The goal was primarily to restore the house of the first emperor, protecting the rooms where he once lived, but importance was also placed on creating a dynamic relationship with the surrounding context.
The restoration included the creation of a “case” to protect the imperial rooms, as these had suffered significant damage over the many centuries of exposure to the elements. This also provided an opportunity to create a green roof that integrates into the surrounds and forms a visual link to the Aventine and Janiculum hills.
The walls of this new case interact with the old archaeological ruins, helping to clearly mark out the various areas open to visitors.
The cladding was done in Corten Ironex steel, using a combination of plain and perforated sheets. This choice resulted in a clear distinction between the heavy, material ruins and the light, modern additions, although the changing colours and appearance of Corten over time also provides a tangible depiction of the passing of time.
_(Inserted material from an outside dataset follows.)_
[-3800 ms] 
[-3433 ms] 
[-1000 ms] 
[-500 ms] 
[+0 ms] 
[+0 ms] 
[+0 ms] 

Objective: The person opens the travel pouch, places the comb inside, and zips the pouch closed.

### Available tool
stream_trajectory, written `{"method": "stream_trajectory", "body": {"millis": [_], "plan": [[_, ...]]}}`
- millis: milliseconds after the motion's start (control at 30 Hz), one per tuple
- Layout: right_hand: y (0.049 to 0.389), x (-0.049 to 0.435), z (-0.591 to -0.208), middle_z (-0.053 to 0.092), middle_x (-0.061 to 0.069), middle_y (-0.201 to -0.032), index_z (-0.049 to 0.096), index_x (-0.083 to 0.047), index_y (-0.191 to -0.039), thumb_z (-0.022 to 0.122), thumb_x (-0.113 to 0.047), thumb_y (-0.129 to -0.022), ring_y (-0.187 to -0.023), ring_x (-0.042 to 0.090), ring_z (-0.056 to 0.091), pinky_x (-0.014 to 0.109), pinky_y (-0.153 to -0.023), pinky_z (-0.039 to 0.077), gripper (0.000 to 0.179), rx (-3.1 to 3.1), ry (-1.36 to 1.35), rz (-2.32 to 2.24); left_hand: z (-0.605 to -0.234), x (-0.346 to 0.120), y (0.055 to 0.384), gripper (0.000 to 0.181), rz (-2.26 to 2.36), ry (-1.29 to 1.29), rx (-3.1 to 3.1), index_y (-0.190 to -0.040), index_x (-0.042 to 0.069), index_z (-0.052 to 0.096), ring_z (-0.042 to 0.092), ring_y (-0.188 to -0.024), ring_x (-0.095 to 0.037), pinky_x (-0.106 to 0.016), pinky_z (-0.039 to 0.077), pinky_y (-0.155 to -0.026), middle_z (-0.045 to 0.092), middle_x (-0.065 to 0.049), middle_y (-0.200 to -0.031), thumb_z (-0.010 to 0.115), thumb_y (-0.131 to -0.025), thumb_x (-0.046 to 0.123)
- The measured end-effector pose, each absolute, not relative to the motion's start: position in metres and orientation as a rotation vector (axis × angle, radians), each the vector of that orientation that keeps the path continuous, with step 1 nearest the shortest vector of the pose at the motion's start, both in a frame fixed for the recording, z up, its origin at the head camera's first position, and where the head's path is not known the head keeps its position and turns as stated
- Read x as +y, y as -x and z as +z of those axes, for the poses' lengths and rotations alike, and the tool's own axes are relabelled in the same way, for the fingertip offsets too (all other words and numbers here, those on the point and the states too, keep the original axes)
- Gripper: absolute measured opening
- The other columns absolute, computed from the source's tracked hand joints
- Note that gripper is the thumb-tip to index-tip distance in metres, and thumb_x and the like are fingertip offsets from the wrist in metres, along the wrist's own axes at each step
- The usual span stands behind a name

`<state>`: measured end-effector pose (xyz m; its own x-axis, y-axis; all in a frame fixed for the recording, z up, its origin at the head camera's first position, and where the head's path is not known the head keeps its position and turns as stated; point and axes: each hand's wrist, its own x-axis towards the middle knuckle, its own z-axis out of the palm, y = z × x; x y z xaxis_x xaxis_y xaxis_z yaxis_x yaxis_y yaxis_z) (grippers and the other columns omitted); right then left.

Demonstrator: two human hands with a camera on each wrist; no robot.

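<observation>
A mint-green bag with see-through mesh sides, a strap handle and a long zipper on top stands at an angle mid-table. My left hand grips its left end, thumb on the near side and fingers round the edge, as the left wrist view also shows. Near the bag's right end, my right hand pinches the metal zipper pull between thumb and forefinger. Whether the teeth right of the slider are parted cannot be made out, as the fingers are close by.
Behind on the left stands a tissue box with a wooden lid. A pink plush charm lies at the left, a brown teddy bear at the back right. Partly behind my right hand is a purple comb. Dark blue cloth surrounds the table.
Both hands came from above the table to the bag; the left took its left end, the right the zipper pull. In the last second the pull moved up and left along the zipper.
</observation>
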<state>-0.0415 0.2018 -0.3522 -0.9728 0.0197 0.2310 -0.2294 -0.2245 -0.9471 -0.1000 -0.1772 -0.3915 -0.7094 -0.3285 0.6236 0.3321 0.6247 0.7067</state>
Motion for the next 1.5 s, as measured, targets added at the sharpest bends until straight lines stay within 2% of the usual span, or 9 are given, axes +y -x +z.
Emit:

Since Corten can be shaped so easily, it was decided to turn it into the leitmotif for the entire project, modelling it so sections of the old walls were visible and adding perforations to parts to give an overall sense of vibrant lightness in which the effect of sunlight continually changes throughout the day.
The band of Corten on the back wall mutates into a sort of coping for the sidewalls and the front entrance. Below this band, Ironex panels alternate with opaque plexiglass along the sides and the front. The perforated Corten panels are slightly sloping to create a play with shadows and to foreground the entrance.
Inside, Corten was also adopted as cladding for many of the load-bearing pillars, especially when located on the original walls, to ensure visitors can still get a clear picture of the interiors once were.